A 1.5-mile (2.4km) hike through Plas Power Woods in Wales.
The conurbation of Wrexham is better known for its Industrial Age production of coal, iron, lead and beer than for its forests and streams. But its industries, while fuelled by an abundance of limestone and minerals, were also dependent on fresh water and timber.
The Vale of Clywedog wriggles greenly defiant through a part of the map that red lines and grey blocks dominate. And through it, the delightfully sylvan 9km Clywedog Trail follows the river to Wrexham via Minera Lead Mines, the corn mills at Kings Mill and Nant Mill, Bersham Ironworks, the Turkey Paper Mill and the William Emes-designed open parkland of Erddig Estate, where the trees are gracefully spaced.
For a shorter yet equally rich circular walk, a 2km seasonal trail has been devised by the Woodland Trust in the very heart of the vale at Plas Power Woods.
Pipistrelle bat (Pipistrellus pipistrellus) ©Getty
1. Corn mill
Begin at Nant Mill Visitor Centre (open in summer) and picnic spot. Regular buses from Wrexham serve the former charcoal-burning village of Coedpoeth just 1km away. The mill once ground corn and is now home to pipistrelle and lesser horseshoe bats.
2. Beneath beech
Enter Plas Power Woods at the road bridge. Ferns, ivy and holly provide a green Van Gogh-like contrast to the orange iron-rich river and the riotous pumpkin-coloured canopy of sycamore and beech.
Stag beetle and millipede sculptures present the Woodland Trust’s intention to restore Plas Power to ancient woodland. The conifers that supplied the industry grew so dense that the woodland became known as Black Wood. They are being slowly removed.

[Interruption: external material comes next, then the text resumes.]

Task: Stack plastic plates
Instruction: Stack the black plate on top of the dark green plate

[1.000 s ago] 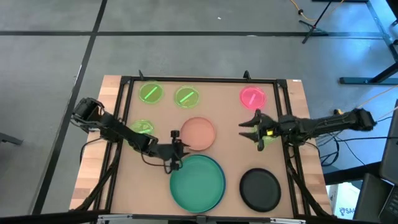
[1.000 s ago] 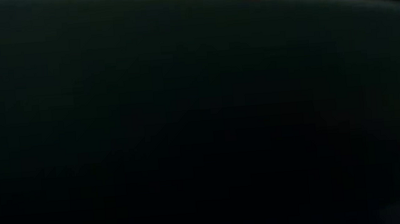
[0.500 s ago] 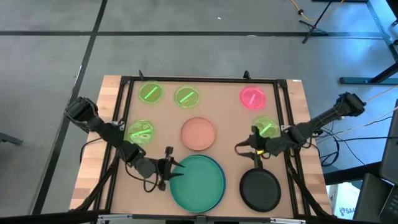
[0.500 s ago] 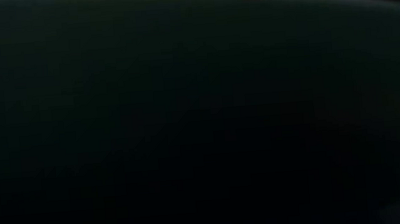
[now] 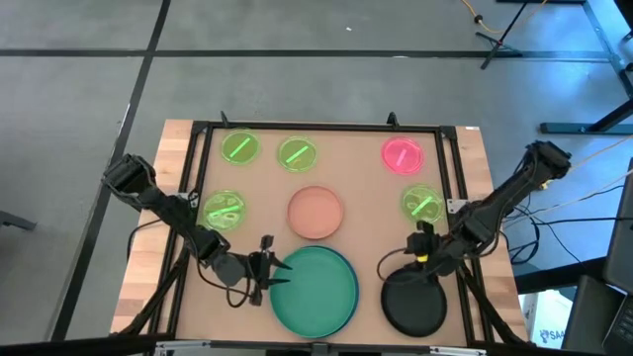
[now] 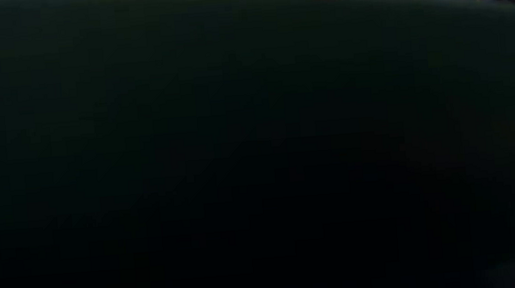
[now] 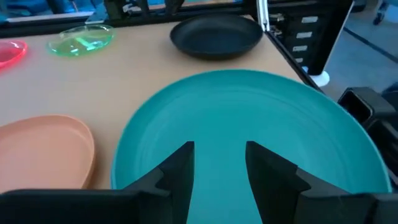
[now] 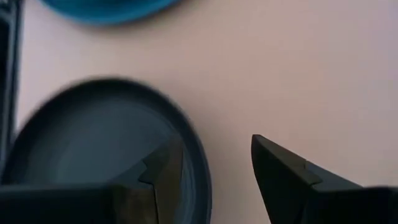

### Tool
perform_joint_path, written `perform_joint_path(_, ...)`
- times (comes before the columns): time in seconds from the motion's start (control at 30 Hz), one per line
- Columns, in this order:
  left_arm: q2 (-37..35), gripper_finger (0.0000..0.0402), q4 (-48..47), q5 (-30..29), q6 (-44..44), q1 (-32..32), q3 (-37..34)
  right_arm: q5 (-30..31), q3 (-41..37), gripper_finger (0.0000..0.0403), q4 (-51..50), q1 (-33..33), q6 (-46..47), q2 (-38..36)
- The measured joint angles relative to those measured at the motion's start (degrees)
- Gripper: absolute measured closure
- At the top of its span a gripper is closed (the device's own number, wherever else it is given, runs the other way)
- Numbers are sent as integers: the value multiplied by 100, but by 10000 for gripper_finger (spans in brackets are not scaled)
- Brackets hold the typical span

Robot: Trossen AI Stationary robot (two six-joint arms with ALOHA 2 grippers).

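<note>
A large teal-green plate lies flat at the table's near edge, with a black plate to its right. My left gripper is open at the teal plate's left rim, and its fingers stand over the teal plate. My right gripper is open at the black plate's far rim, one finger over the plate and one over the bare table. A salmon-pink plate lies mid-table. Several small neon-green plates and a pink one lie farther back.
A dark frame borders the brown table top, with wooden strips outside it. The low view is filled by the dark side of the teal plate. Bare table shows between the salmon-pink and pink plates.
My left gripper moved toward the near edge and a little left, from beside the salmon-pink plate to the teal plate's left rim. My right gripper moved toward the near edge, from beside a neon-green plate to the black plate's far rim, uncovering that green plate.
</note>
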Motion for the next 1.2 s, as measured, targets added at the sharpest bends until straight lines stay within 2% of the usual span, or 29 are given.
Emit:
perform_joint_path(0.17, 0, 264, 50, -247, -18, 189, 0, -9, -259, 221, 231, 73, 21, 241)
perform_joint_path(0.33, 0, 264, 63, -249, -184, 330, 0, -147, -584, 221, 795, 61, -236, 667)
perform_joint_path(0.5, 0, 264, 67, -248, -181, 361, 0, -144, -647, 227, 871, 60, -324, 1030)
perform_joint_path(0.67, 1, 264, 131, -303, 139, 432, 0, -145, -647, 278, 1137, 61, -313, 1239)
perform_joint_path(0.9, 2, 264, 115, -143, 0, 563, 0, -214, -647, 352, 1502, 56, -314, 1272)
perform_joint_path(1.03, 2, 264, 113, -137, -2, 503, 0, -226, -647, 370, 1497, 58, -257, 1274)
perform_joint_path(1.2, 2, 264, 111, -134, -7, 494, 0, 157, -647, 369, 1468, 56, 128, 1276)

Keep to the marked path. Moss mantles toppled trunks, left to become a habitat for bryophytes and invertebrates. Fungi, such as amethyst deceiver, also proliferate, and if you spot a fly agaric, Nature’s Calendar and the Woodland Trust are keen to hear from you. Report fly agaric sightings to naturescalendar.woodlandtrust.org.uk.
Fly agaric ©Getty
3. Dyke and weir
Paths converge to cross Offa’s Dyke, the earth embankment constructed in the 8th century to define the boundary between Wales and Offa’s Anglo-Saxon kingdom of Mercia. Offa is represented by a carving in a tree.
The weir was built in the early 19th century to power Turkey Paper Mill, where good-quality paper was created from rags collected by Irish immigrants. Now its cascade is framed by a halo of horse chestnut trees.
Return to, and cross, the stepping stones, watching out for grey wagtails adding a flash of yellow to the palette of umbers and golds.
4. Between oaks
Turn right and enter the field to appreciate the recolonisation of broadleaf trees at the woodland edge, which is riotous with hazel, beech, elder, wild cherry, ash and rowan.
Re-enter the woods between two ancient oaks and follow the path, returning to where you began.